# [Aim of the exercise]
Where does "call" occur in the listing? Copy every line that holds it.

# [Supplied information]
=-=-=-=-=
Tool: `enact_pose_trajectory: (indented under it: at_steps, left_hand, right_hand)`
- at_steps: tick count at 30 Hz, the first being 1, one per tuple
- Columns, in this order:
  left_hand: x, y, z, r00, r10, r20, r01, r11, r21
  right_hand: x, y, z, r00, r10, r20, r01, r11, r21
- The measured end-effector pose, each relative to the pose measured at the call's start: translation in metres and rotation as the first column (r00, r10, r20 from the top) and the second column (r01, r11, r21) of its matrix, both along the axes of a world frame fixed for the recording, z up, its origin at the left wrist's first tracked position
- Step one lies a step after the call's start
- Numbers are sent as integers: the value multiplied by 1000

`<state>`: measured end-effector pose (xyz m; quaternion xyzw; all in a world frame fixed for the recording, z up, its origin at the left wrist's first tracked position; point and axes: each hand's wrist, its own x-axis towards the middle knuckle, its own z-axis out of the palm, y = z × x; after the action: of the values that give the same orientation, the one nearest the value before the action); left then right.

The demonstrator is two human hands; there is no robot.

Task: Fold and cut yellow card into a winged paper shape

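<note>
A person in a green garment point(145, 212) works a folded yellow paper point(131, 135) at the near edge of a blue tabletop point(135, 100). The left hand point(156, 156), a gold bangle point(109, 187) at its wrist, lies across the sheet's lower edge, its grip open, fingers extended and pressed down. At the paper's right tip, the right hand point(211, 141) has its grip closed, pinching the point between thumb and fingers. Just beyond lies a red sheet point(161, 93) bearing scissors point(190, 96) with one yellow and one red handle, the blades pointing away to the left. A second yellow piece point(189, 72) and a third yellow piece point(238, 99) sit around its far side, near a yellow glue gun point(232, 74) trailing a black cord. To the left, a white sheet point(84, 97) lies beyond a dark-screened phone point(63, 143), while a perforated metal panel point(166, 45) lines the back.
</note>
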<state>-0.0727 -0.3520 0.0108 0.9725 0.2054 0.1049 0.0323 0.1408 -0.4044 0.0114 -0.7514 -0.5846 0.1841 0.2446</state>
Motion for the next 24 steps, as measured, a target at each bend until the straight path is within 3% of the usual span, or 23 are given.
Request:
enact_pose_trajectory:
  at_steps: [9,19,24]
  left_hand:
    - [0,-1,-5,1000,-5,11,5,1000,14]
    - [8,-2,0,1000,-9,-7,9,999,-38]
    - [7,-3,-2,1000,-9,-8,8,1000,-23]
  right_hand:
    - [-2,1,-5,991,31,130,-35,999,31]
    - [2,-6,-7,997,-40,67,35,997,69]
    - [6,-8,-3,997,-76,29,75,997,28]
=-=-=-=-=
# [Completed exercise]
- The measured end-effector pose, each relative to the pose measured at the call's start: translation in metres and rotation as the first column (r00, r10, r20 from the top) and the second column (r01, r11, r21) of its matrix, both along the axes of a world frame fixed for the recording, z up, its origin at the left wrist's first tracked position
- Step one lies a step after the call's start

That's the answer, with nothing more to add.